January 29, 2010 by JP  
Filed under NWO

January 29, 2010

Natural News

By David Gutierrez

Scientists from the Tel Aviv, Israel-based company Nucleix have demonstrated that it is possible to create fake DNA samples and plant them as evidence at a crime scene, in a paper published in the journal Forensic Science: International Genetics.

“You can just engineer a crime scene,” said lead researcher and Nucleix co-founder Dan Frumkin. “Any biology undergraduate could perform this.”

In addition to having developed a method of fabricating DNA evidence, Nucleix has also developed a method of detecting faked DNA that it plans to sell to forensics labs.

The scientists have developed two different ways to manufacture DNA samples in order to fool law enforcement. The first involves using DNA profiles from law enforcement databases, which record the code at 13 different spots on a person’s genome. Using a pooled library of DNA samples from a number of different people, the geneticists were able to physically construct DNA that was identical to a suspect’s DNA at those 13 points. It would take only 425 different DNA snippets to be able to construct every possible permutation, the researchers said.

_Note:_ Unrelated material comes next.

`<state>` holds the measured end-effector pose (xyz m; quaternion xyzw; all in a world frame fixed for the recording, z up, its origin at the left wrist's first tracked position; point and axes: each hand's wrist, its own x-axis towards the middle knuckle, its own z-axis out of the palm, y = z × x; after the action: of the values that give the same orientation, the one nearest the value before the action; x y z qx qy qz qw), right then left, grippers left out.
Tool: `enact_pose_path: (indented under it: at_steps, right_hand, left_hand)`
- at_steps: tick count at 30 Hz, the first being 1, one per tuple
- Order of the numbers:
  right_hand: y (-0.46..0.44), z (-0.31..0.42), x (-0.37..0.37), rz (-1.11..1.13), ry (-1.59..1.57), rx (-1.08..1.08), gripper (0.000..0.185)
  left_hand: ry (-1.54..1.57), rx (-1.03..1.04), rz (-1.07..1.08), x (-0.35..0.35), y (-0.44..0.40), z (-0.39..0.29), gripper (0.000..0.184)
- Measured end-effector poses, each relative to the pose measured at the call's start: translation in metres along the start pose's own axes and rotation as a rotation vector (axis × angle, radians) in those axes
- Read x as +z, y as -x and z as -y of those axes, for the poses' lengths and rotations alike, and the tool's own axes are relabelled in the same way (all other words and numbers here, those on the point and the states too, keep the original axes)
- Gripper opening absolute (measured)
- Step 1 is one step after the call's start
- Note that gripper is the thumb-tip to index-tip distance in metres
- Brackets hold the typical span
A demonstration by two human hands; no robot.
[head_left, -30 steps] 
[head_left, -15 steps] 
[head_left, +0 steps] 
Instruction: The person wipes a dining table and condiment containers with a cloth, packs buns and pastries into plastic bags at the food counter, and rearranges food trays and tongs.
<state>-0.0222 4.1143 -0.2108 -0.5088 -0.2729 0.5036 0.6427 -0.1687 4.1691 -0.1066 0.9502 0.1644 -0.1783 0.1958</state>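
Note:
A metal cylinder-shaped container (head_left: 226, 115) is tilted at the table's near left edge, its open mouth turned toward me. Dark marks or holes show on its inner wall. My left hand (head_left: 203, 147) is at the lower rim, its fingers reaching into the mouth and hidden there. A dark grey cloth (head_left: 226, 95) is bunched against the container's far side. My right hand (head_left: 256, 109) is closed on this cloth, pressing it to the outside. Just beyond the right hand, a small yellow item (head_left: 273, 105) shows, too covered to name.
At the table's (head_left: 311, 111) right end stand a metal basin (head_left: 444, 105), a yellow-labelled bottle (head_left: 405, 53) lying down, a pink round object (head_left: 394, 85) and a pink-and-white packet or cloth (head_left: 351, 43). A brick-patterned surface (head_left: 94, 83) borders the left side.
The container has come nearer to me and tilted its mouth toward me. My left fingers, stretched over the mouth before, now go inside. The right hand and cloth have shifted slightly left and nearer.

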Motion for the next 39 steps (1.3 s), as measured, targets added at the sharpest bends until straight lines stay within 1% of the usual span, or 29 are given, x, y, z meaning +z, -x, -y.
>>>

The second method involved collecting actual DNA from the person whose genetic material was to be faked, such as by collecting a strand of their hair or saliva from a cup they had used.

In both cases, the DNA was then reproduced in large quantities using a technique called whole genome amplification. This DNA was inserted into red blood cells, which were then passed off as a real DNA sample.

A normal blood sample would contain both red and white blood cells, and the red blood cells would contain no DNA. In addition to this difference from a normal sample, amplified DNA lacks certain molecules contained by normal DNA. Forensics labs are unlikely to test for either of these anomalies without cause, however.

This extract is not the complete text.